Isolation from the forces transmitted by external excitation is the fundamental
task of any suspension system. The problem of mechanical vibration control is
generally tackled by placing between the source of vibration and the structure to be
protected, suspension systems composed of spring-type elements in parallel with
dissipative elements. Suspensions are employed in mobile applications, such as
terrain vehicles, or in non-mobile applications, such as vibrating machinery or civil
structures. In the case of a vehicle, a classical car suspension aims to achieve
isolation from the road by means of spring-type elements and viscous dampers
(shock absorbers) and contemporarily to improve road holding and handling.
The elastic element of a suspension is constituted by a spring (coil springs but
also air springs and leaf springs), whereas the damping element is typically of the
viscous type. In such a device the damping action is obtained by throttling a
viscous fluid through orifices; depending on the physical properties of the fluid
(mainly its viscosity), the geometry of the orifices and of the damper, a variety of
force versus velocity characteristics can be obtained. This technology is very
reliable and has been used since the beginning of the last century (Bastow, 1993).
However it is possible to achieve a damping effect by other means, as subsequently
discussed.
2
Semi-active Suspension Control
Spring rate and damping are chosen according to comfort, road holding and
handling specifications. A suspension unit ought to be able to reduce chassis
acceleration as well as dynamic tyre force within the constraint of a set working
space. Depending upon the type of vehicle, either the former or the latter criterion
is emphasised. In applications different from automotive ones (e.g., rotating
machinery, vibration mitigation in civil structures) the comfort criterion is not
usually an issue, but other specifications exist, e.g., on the maximum value of some
quantities (displacements, velocities etc.).
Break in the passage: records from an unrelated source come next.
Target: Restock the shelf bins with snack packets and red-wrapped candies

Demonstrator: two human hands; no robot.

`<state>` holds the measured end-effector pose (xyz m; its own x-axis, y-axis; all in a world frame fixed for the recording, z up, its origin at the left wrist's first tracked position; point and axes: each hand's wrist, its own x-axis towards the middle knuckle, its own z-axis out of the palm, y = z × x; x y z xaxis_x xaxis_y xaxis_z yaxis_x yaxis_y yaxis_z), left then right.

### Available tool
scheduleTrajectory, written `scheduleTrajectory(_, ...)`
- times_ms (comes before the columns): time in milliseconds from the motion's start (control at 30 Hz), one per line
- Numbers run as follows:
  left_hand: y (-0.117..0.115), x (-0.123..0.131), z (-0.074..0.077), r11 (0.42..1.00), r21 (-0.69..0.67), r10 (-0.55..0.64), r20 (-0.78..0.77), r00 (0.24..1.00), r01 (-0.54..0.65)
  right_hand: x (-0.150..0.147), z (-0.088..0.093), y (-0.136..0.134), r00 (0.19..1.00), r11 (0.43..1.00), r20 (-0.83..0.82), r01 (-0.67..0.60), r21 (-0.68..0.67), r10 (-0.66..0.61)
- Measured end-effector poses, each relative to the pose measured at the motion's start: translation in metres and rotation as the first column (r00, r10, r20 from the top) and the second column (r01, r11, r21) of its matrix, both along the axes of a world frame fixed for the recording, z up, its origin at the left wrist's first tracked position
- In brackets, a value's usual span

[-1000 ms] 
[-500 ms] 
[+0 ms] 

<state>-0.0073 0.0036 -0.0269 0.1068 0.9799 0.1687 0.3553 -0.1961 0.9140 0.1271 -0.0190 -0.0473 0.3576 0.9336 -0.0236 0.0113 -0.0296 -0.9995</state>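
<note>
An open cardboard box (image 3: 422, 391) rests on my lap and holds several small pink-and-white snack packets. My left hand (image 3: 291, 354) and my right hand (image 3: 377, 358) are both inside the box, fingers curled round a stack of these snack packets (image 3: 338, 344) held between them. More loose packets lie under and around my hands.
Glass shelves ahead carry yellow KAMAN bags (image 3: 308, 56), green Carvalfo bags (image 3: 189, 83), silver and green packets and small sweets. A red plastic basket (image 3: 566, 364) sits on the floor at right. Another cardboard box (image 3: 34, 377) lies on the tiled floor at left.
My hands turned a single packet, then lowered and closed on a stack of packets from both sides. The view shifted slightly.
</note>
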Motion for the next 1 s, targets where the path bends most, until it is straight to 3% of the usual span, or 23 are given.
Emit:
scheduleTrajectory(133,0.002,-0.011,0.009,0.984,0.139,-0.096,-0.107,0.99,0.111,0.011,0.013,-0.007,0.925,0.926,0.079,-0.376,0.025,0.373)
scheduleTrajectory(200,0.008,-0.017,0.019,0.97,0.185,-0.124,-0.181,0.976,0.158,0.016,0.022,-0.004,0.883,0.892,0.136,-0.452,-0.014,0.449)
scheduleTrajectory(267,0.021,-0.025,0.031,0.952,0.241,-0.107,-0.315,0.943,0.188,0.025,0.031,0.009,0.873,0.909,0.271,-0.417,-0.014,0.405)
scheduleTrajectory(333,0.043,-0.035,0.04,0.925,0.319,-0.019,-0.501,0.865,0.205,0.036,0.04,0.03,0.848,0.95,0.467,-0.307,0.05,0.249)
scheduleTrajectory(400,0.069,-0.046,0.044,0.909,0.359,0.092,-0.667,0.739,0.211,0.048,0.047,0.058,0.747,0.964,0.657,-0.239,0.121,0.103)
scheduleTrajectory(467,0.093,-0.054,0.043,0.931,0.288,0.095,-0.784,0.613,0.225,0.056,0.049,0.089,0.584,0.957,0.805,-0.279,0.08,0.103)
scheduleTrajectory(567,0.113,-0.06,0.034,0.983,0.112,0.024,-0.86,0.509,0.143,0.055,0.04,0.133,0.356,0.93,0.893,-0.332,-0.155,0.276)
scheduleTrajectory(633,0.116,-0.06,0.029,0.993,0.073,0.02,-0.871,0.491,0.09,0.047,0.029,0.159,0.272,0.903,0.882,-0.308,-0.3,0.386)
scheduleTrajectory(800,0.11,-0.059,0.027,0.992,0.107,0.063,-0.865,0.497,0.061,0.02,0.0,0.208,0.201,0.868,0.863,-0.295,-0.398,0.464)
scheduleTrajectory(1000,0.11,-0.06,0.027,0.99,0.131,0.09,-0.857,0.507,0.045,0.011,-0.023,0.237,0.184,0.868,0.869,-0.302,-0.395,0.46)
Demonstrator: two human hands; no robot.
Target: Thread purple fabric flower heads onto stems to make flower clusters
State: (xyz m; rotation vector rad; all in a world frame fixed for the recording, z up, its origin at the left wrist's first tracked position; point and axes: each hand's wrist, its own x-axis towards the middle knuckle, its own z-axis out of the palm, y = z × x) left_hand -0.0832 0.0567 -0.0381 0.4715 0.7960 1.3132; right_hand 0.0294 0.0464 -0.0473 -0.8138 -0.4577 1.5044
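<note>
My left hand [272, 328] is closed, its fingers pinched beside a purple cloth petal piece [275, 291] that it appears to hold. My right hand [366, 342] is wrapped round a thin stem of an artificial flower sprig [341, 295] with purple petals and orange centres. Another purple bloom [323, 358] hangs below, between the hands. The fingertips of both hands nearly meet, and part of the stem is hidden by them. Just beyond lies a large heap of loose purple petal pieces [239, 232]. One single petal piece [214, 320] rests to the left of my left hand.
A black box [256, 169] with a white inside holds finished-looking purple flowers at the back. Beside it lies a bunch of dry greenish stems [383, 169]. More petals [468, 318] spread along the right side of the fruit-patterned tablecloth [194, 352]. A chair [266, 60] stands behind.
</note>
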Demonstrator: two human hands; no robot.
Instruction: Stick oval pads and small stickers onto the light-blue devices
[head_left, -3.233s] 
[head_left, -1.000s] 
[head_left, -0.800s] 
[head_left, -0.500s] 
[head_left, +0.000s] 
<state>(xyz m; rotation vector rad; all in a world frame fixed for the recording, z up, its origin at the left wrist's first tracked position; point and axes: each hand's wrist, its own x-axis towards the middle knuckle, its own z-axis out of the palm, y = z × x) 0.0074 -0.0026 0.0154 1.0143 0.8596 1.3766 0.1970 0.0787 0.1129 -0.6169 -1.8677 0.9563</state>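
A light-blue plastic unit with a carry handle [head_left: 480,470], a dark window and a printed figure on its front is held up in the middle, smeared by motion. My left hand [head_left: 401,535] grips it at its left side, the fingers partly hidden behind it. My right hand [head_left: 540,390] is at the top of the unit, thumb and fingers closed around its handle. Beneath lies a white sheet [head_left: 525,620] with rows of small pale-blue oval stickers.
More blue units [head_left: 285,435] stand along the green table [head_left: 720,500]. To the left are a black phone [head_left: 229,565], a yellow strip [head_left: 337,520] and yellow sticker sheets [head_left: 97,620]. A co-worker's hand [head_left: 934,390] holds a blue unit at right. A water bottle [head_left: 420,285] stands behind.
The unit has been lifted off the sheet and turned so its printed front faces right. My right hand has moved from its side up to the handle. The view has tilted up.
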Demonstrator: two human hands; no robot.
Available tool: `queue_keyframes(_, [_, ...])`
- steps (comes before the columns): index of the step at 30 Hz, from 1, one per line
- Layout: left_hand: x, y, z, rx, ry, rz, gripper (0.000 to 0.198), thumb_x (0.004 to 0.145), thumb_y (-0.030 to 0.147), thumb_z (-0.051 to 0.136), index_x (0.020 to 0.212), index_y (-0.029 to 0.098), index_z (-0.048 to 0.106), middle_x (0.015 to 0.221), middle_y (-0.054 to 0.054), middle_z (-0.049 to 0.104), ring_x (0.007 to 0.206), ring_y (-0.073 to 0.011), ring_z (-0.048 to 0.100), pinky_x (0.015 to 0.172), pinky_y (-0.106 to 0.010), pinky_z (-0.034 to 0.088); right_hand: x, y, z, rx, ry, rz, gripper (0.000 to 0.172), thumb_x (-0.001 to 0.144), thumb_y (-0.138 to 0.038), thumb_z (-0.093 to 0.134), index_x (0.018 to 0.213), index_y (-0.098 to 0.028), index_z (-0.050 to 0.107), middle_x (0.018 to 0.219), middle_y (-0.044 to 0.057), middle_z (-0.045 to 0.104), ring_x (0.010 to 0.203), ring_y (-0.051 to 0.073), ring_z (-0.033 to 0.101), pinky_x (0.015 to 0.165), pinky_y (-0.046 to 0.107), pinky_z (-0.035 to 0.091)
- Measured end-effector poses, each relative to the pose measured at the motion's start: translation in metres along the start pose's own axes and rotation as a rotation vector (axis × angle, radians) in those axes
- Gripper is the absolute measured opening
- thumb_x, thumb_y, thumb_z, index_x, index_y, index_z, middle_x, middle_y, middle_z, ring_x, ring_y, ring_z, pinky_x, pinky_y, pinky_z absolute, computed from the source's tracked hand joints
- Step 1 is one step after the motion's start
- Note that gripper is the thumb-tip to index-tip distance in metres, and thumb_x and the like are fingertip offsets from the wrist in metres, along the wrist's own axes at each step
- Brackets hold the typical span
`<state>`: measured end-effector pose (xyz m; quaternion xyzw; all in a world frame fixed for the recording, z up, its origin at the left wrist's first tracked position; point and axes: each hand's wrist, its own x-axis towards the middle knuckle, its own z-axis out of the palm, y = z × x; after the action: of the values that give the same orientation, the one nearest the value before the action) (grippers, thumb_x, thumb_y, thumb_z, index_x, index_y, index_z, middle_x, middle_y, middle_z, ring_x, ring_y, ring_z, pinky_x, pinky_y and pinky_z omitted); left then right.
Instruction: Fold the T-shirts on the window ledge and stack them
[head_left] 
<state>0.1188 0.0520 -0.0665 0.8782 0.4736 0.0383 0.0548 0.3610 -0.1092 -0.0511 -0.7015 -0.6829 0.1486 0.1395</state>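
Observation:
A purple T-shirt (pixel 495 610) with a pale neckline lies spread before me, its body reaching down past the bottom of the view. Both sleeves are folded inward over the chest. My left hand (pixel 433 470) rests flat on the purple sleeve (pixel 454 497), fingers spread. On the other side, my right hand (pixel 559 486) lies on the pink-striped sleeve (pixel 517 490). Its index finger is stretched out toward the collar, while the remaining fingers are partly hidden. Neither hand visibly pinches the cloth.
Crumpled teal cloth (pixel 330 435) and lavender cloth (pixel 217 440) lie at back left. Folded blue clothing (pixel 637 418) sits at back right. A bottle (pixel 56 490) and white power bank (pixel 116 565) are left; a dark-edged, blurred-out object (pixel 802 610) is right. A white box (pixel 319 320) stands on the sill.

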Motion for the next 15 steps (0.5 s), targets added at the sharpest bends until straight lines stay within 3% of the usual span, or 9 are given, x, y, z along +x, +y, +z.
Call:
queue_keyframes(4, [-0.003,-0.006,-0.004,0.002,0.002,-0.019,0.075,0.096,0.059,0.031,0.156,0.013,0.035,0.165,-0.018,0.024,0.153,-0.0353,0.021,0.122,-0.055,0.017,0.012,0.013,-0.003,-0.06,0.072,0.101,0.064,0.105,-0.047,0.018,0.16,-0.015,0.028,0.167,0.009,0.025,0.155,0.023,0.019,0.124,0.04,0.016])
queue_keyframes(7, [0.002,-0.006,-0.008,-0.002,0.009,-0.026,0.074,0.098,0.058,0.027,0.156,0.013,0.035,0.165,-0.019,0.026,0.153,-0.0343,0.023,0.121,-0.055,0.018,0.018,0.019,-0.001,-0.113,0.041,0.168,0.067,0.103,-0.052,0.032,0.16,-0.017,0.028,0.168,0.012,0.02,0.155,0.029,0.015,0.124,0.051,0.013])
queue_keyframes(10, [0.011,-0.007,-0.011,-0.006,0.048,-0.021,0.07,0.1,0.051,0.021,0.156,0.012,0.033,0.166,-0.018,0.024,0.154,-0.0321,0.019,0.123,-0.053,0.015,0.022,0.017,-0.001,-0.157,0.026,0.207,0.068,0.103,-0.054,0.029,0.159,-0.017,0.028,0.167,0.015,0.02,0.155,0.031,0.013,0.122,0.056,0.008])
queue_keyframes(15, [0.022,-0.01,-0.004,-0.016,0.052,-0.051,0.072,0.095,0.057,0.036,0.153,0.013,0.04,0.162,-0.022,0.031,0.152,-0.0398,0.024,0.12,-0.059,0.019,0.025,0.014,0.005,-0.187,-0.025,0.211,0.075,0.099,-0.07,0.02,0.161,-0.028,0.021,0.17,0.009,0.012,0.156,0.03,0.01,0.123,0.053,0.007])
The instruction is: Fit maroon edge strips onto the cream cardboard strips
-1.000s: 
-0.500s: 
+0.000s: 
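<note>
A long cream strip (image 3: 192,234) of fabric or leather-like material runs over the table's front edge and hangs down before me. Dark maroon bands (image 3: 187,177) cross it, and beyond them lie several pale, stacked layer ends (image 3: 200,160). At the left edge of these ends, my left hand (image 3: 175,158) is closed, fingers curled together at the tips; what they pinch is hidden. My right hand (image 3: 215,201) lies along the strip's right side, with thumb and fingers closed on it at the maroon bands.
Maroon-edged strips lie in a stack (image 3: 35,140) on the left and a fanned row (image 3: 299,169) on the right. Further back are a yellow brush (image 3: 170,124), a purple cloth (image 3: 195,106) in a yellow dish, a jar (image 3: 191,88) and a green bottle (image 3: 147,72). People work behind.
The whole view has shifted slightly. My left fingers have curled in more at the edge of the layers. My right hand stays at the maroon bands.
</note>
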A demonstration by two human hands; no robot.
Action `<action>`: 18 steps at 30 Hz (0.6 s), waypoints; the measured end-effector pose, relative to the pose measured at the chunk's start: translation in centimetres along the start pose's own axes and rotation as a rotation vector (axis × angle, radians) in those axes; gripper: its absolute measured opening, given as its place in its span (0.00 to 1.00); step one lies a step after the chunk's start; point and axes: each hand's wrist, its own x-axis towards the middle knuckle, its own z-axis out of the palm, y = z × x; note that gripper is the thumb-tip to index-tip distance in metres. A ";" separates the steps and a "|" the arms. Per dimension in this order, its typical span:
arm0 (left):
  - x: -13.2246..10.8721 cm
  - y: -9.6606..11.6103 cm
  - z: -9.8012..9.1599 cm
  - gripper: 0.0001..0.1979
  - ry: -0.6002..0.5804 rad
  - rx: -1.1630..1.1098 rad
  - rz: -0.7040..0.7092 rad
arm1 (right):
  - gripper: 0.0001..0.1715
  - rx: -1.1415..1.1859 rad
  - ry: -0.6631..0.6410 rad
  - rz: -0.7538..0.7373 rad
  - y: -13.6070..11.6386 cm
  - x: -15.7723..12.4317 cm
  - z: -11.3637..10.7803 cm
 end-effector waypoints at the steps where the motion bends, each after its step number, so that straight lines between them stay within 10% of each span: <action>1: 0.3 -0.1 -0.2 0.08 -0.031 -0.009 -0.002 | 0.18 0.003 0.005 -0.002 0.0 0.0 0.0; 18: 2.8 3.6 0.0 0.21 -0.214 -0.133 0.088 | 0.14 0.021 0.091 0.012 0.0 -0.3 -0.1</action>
Passive suspensions have inherent limitations as a consequence of the trade-off
in the choice of the spring rate and damping characteristics, in order to achieve
acceptable behaviour over the whole range of working frequencies. As is known
from linear systems theory a one-degree-of-freedom (1DOF) spring–mass–damper
system (modelled by a second-order linear differential equation) having high
damping performs well in the vicinity of the resonant frequency and poorly far
from it, whilst a low-damped system behaves conversely (Rao, 1995).
The necessity of compromising between these conflicting requirements has
motivated the investigation of controlled suspension systems, where the elastic and
the damping characteristics are controlled closed-loop. By using an external power
supply and feedback-controlled actuators, controlled suspension systems can be
designed which outperform any passive system.
The external energy needed to generate the required control forces of a smart
suspension is an important issue that must be considered in controller design. The
controllers must be designed so as to achieve an acceptable trade-off between
control effectiveness and energy consumption. From this point of view, the control
strategies can be grouped in two main categories: active and semi-active.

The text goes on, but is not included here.